• **Directions for this task**: Only the lines from the first line of the data through the line containing "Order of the" belong in the answer, transcribed exactly; pictures do not.

# # # # # # #

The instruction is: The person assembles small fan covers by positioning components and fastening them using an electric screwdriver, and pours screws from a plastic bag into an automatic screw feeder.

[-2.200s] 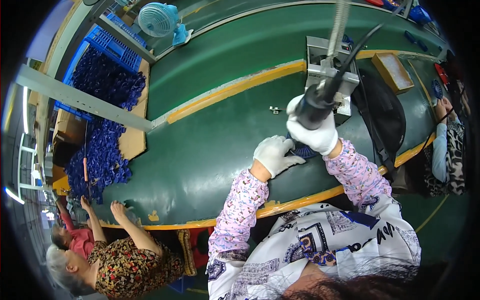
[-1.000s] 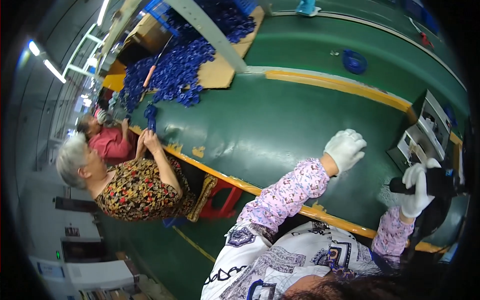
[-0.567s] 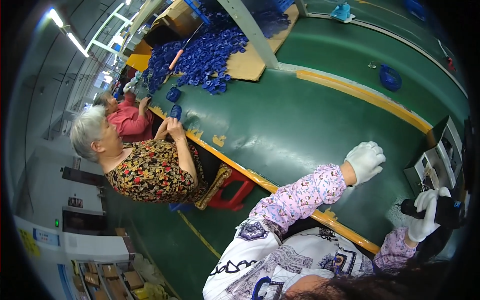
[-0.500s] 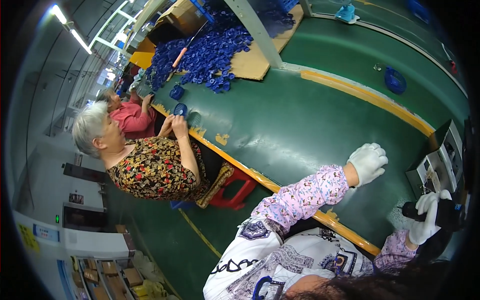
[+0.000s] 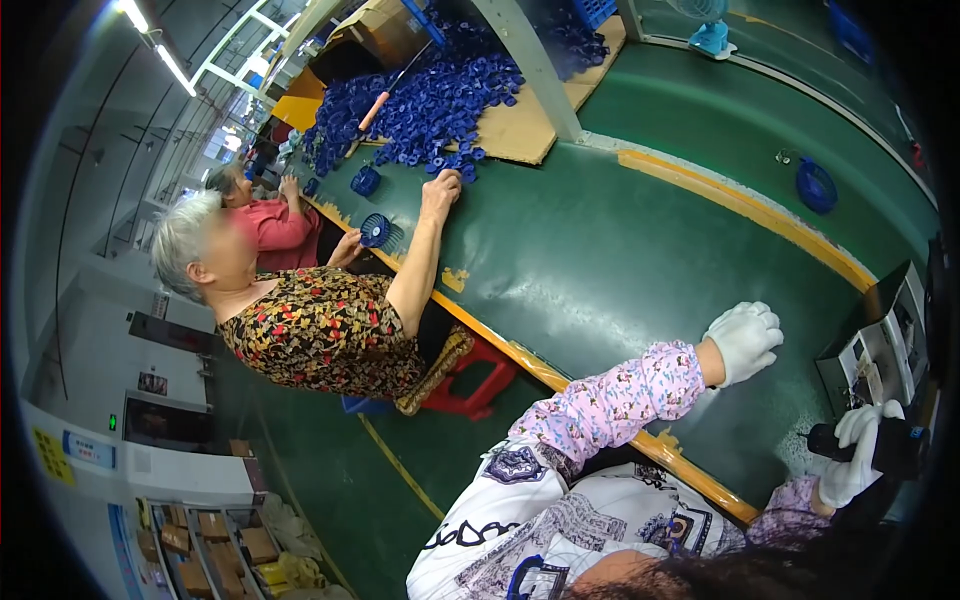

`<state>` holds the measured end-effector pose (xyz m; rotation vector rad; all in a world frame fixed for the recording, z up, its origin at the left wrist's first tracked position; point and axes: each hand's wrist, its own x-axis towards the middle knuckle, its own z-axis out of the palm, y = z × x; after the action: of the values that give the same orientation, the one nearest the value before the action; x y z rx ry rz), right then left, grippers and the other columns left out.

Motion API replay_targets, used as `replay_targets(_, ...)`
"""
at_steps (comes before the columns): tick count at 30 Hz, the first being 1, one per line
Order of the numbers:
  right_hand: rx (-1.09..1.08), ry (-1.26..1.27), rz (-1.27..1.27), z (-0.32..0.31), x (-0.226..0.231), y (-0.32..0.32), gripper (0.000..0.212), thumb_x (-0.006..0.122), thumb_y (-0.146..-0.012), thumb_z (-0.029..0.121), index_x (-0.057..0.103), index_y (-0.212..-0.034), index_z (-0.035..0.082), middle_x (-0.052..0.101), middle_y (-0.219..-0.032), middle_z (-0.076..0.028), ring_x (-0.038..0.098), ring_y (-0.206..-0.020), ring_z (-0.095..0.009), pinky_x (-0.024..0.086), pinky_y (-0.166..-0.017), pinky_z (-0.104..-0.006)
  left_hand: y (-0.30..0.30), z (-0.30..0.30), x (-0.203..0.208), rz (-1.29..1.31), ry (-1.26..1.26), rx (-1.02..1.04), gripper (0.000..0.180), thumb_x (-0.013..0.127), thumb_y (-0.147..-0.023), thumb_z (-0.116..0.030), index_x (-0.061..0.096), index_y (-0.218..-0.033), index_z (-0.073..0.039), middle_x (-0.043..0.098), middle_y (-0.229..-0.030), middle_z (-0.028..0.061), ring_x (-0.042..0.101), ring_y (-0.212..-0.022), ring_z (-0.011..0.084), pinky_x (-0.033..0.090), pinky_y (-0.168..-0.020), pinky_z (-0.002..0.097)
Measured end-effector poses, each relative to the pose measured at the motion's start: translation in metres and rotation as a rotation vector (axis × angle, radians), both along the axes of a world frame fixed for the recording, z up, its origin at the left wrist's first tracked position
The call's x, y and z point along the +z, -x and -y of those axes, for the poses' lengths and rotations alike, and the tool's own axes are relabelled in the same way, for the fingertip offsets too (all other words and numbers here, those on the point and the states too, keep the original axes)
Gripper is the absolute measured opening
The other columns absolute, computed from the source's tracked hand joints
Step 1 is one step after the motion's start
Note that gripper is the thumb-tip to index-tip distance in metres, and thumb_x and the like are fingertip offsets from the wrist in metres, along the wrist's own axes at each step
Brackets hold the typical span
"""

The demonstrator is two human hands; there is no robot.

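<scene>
A brown cardboard box stands at the far end behind the blue parts. Near left, small brown boxes fill shelves (contents unclear), beside a blue-and-yellow rectangular wall sign.

A white knit cotton glove is worn on the left hand, w/ a ribbed cuff at the wrist. A matching white glove is worn on the right hand. The left forearm is covered by a pink-and-purple floral fabric oversleeve, gathered at the end next to the glove cuff; approx. the same floral print is seen on the right oversleeve, mostly cut off by the picture rim. Below the left oversleeve, a white short-sleeved shirt with dark blue and grey printed patterns is worn, incl. a crest-like patch near the shoulder. Dark hair is seen below the shirt, at the bottom edge.
</scene>
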<state>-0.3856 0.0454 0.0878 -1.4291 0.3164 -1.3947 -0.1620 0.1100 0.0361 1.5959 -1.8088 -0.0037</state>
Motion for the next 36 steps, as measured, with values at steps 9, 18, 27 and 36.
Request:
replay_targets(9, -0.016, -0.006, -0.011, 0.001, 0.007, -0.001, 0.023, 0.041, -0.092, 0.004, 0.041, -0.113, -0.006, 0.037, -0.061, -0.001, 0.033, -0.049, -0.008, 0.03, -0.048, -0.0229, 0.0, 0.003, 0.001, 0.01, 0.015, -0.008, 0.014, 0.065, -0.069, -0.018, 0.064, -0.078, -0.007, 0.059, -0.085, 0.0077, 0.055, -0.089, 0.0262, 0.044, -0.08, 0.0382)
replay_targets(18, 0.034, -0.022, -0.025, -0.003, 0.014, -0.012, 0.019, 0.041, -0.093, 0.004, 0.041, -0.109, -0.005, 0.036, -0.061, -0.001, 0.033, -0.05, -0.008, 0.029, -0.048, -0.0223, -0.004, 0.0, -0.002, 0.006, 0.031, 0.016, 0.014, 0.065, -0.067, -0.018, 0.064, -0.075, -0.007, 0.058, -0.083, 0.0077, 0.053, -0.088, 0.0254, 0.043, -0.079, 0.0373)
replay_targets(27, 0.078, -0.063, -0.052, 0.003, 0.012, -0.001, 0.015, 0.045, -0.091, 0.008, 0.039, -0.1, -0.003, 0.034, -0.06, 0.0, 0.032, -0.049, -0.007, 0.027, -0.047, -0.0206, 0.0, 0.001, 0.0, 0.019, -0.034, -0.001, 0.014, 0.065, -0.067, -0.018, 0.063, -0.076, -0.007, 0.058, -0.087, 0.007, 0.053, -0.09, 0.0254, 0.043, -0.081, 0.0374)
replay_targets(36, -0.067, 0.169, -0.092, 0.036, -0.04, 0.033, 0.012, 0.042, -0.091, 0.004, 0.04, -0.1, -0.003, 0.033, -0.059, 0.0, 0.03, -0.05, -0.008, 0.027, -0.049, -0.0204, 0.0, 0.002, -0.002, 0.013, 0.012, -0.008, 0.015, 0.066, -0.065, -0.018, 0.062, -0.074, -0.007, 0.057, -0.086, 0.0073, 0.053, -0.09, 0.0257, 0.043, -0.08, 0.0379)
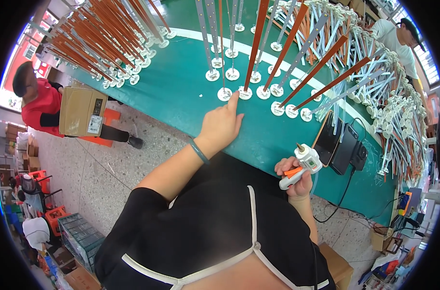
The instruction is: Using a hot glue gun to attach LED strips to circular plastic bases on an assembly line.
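As left hand [220, 128] points, right hand [302, 186] curled

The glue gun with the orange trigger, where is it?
The glue gun is right of the middle in the head view, in the person's right hand by the green table, just left of the dark flat devices.

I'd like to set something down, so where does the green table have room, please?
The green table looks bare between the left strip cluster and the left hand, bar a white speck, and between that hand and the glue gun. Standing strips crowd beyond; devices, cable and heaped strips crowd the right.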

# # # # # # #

• **Exercise output**:
The instruction is: The person assembles small fan covers by positioning components and fastening them using an electric screwdriver, and pours screws from a plastic bag into an automatic screw feeder.

[-2.200s] 
[-1.000s] 
[-0.567s] 
[-0.500s] 
[+0.000s] 

`<state>` holds the measured end-effector pose (xyz m; rotation vector rad; all in a world frame fixed for the recording, z up, its origin at the left wrist's first tracked position; point and axes: each hand's wrist, its own x-axis towards the middle knuckle, its own z-axis out of the palm, y = z × x; after the action: of the values that give the same orientation, the one nearest the value before the action; x y z rx ry rz), right then left, grippers and the other columns left out.

Motion API replay_targets, used as `replay_targets(_, ...)`
"""
at_steps (comes before the columns): tick count at 30 Hz, the first being 1, one per line
Order of the numbers:

There's nothing more to this exercise.